Aim of the exercise.
Repeat the following data exactly, omitting pictures.

Data.
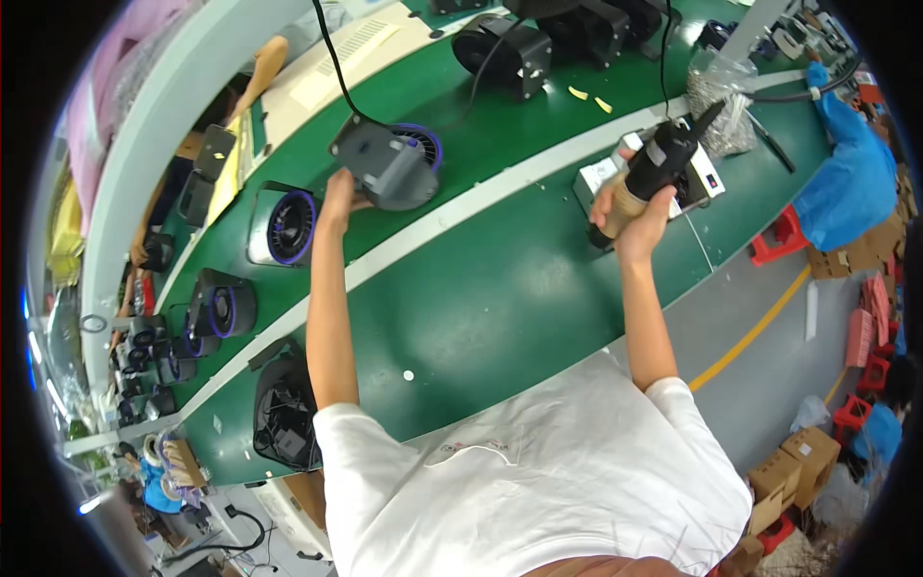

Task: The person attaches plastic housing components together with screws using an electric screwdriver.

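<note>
My left hand (338, 199) is at the near left edge of a small grey fan (386, 165), its fingers closed against the housing and partly hidden behind it. The fan is tilted over on the far side of the green bench, and its purple-ringed grille shows at the right. In my right hand (638, 219) is a black electric screwdriver (663, 159) with a tan grip, my fingers wrapped round it. Its black end points up and to the right, above a white box-shaped device (710, 183). A black cord hangs down close to it.
More purple-ringed fans (290, 227) stand along the left, and black round units (505, 53) at the back. A clear bag of small metal parts (721, 106) sits back right, beside a black pen-like tool (772, 144). A grey rail (461, 199) divides the bench (500, 308). A black bag (286, 413) lies left.
</note>
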`<state>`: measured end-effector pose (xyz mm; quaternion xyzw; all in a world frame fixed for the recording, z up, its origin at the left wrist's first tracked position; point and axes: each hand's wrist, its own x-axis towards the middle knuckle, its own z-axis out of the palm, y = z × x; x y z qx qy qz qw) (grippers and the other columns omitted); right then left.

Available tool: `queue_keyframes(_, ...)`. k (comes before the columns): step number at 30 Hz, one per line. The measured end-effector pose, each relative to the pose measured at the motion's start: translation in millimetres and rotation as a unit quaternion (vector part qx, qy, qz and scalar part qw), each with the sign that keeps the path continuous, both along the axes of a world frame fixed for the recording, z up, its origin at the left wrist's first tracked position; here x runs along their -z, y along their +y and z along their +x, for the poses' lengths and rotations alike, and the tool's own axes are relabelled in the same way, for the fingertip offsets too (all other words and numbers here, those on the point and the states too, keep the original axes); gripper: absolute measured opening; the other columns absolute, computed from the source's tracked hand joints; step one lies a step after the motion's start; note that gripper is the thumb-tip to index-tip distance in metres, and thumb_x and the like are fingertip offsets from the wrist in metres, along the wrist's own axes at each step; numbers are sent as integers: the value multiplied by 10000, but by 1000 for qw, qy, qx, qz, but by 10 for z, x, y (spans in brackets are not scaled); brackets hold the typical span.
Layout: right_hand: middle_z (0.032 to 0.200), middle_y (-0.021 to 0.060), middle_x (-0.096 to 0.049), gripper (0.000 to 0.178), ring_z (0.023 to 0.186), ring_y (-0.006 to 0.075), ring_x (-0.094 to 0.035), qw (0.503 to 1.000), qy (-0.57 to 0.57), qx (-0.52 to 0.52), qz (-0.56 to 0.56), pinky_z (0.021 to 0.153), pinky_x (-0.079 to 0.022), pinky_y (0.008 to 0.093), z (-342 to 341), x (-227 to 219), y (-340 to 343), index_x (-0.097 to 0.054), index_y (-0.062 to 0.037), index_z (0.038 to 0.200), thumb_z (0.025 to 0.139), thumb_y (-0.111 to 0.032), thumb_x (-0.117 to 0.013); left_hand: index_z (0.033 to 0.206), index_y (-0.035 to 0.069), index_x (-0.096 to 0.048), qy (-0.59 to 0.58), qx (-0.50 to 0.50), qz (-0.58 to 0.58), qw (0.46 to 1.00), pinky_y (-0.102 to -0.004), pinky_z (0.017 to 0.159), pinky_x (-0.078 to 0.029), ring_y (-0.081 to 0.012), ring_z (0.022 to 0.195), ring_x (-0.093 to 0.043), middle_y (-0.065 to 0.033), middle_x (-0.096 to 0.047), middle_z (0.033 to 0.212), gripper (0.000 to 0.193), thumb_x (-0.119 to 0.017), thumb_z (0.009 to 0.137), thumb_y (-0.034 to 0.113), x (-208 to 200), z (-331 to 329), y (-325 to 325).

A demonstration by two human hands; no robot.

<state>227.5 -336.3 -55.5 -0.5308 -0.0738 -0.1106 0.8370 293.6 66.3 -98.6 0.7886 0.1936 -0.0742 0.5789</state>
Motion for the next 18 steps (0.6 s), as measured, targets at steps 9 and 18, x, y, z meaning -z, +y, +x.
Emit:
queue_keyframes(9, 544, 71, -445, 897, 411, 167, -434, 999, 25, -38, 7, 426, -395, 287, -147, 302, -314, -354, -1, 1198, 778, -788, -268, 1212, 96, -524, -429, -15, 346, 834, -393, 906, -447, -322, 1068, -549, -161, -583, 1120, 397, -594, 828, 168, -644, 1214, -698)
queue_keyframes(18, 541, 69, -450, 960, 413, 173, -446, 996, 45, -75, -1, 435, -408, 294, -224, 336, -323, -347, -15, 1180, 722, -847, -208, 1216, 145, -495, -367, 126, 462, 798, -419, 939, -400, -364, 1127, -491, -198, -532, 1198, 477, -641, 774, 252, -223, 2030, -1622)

Task response.
Task: The person attaches plastic housing components together with screws using an electric screwdriver.

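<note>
My left hand (338, 199) is at the near left edge of a small grey fan (386, 165), its fingers closed against the housing and partly hidden behind it. The fan is tilted over on the far side of the green bench, and its purple-ringed grille shows at the right. In my right hand (638, 219) is a black electric screwdriver (663, 159) with a tan grip, my fingers wrapped round it. Its black end points up and to the right, above a white box-shaped device (710, 183). A black cord hangs down close to it.
More purple-ringed fans (290, 227) stand along the left, and black round units (505, 53) at the back. A clear bag of small metal parts (721, 106) sits back right, beside a black pen-like tool (772, 144). A grey rail (461, 199) divides the bench (500, 308). A black bag (286, 413) lies left.
</note>
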`<state>`: measured end-effector pose (xyz mm; quaternion xyzw; all in a world frame fixed for the recording, z up, its origin at the left wrist's first tracked position; point and axes: each hand's wrist, its own x-axis towards the middle knuckle, its own z-axis out of the palm, y = z × x; x y z qx qy qz qw) (grippers and the other columns omitted); right then left.

Available tool: `queue_keyframes(_, ...)`. k (comes before the columns): step number at 30 Hz, one per line. The measured end-effector pose, each relative to the pose measured at the motion's start: translation in millimetres and rotation as a unit quaternion (vector part qx, qy, qz and scalar part qw), each with the sign that keeps the path continuous, both along the axes of a world frame fixed for the recording, z up, its origin at the left wrist's first tracked position; here x runs along their -z, y along their +y and z along their +x, for the poses' lengths and rotations alike, and the tool's own axes are relabelled in the same way, for the fingertip offsets too (all other words and numbers here, those on the point and the states too, keep the original axes); gripper: absolute measured opening; the other columns absolute, computed from the source's tracked hand joints; step one lies a step after the motion's start; note that gripper is the thumb-tip to index-tip distance in metres, and thumb_x and the like are fingertip offsets from the wrist in metres, along the wrist's own axes at each step; numbers are sent as integers: the value multiplied by 10000, but by 1000 for qw, qy, qx, qz, but by 10 for z, x, y (spans in brackets are not scaled); brackets hold the typical span.
Layout: right_hand: middle_z (0.032 to 0.200), middle_y (-0.021 to 0.060), middle_x (-0.096 to 0.049), gripper (0.000 to 0.178), ring_z (0.023 to 0.186), ring_y (-0.006 to 0.075), ring_x (-0.094 to 0.035), qw (0.503 to 1.000), qy (-0.57 to 0.57), qx (-0.52 to 0.52), qz (-0.56 to 0.56), pinky_z (0.021 to 0.153), pinky_x (-0.079 to 0.022), pinky_y (0.008 to 0.093), z (-342 to 341), x (-227 to 219), y (-340 to 343), index_x (-0.097 to 0.054), index_y (-0.062 to 0.037), index_z (0.038 to 0.200), thumb_z (0.025 to 0.139), thumb_y (-0.111 to 0.032), thumb_x (-0.117 to 0.013); left_hand: index_z (0.033 to 0.206), index_y (-0.035 to 0.069), index_x (-0.096 to 0.048), qy (-0.59 to 0.58), qx (-0.50 to 0.50), qz (-0.58 to 0.58), qw (0.46 to 1.00), pinky_y (-0.102 to -0.004), pinky_z (0.017 to 0.159), pinky_x (-0.078 to 0.029), ring_y (-0.081 to 0.012), ring_z (0.022 to 0.195), ring_x (-0.093 to 0.043), middle_y (-0.065 to 0.033), middle_x (-0.096 to 0.047), middle_z (0.033 to 0.212), gripper (0.000 to 0.193), thumb_x (-0.119 to 0.017), thumb_z (0.009 to 0.137), thumb_y (-0.034 to 0.113), x (-208 to 200), z (-331 to 329), y (-325 to 325).

A demonstration by two human hands; no robot.

<state>227.5 -336.3 -55.5 -0.5308 -0.0738 -0.1106 0.8370 293.6 66.3 -98.6 0.7886 0.1936 -0.0742 0.5789</state>
Motion for the next 18 steps (0.6 s), as measured, targets at steps 9 and 18, x, y, z meaning -z, +y, +x.
Emit:
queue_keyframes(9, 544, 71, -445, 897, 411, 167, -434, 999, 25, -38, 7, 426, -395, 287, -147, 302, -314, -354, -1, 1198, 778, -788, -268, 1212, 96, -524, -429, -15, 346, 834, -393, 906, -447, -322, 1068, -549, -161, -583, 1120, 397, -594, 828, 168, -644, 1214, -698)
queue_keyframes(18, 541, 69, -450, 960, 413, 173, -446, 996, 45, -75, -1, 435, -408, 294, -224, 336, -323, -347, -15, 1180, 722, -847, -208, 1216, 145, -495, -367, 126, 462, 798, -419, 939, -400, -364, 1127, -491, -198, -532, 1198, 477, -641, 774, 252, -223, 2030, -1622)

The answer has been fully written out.